Why is this important?

Children legally cannot speak on their behalf in a custody case until they reach an age of cognitive skill. Their constitutional wishes are then represented to a court by way of social services and or a guardian ad litem who’s job is to reunite families at all costs. Since all children have the legal right to live an abuse-free life, they should then have the judicial powers of law presenting their wishes, eliminating them from the reunification to any party that has caused them substantial and or intentional harm.

Case comparative: 

Ohio vs. Britney (Roll) Mayes. Ms. Mayes was charged and plead guilty to criminal child endangerment (Felony-5). The infant that was less than one month of age having a skull, ulna, and tibia fracture while hospitalized. After serving a six-month sentence for these damages, Mayes was released and began the current policies under the reunification process. During that time, multiple parties motioned for custody due to the child sustaining injuries, mental anguish, and sexual assaults on the continuum. CPS’s employees and guardian ad litem, at all costs, ignored, refuted, and diagnosed all offenses as typical. The state awarded Mayes custody nearing a four-year battle and, once reunited, child protection removed that child from Mayes care within a few months for similar injuries of concern for the second time. Not wanting to blame the mother, parties concurred that this child had an immediate onset mental disorder that caused her mother to abuse her and that the child would assault herself, removing blame from said parent. The child was once again reunited with her mother for the second time within a year while acknowledging said injuries exactly mirrored those that the motioning parties incited throughout the custody trial. Social Services also acted against a court mediated agreement that if custody changed, all motioning parties would have a notification to renew their motion.
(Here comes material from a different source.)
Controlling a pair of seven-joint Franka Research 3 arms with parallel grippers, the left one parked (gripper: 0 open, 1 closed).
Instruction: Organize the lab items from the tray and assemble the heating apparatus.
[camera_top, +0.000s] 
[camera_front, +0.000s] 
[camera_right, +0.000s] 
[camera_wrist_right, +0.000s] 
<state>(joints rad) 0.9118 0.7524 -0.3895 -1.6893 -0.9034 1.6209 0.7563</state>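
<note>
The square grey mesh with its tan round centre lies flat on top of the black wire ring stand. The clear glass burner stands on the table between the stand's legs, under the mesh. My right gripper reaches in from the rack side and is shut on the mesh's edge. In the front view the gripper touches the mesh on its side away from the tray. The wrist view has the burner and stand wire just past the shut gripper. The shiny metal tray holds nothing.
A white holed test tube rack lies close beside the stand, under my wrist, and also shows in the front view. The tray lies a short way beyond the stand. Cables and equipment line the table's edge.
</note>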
Not only were these parties not notified, but social services misled them. Six months past the second faulty reunification, Mayes tortured and murdered this child shortly after the guardian ad litem was to intervene via a magistrate’s orders. The guardian ad litem stated nothing was of concern. The child was half her weight, bald, fearful, tortured, beaten, and overdosed on drugs. At no time during the custody battle or reunification processes was this child permitted forensic interviews per allegation. Therefore, this child’s rights to live an abuse-free life were diminished by social services via their motto of what is in the best interest of a child. 

Conclusion:

The cupcake law would have prohibited this mother from murdering her child via statute as it would have eliminated the burdens of social services while keeping this child alive in an abuse-free state.

A proposal of law titled “Avery’s Law” for procedural change has been on many social platforms earning signatures that all agreed that a move to change policy within child protection is dire. The Cupcake Bill is the forefront of that title and would be the stepping stone for positive change to Ohio’s communities.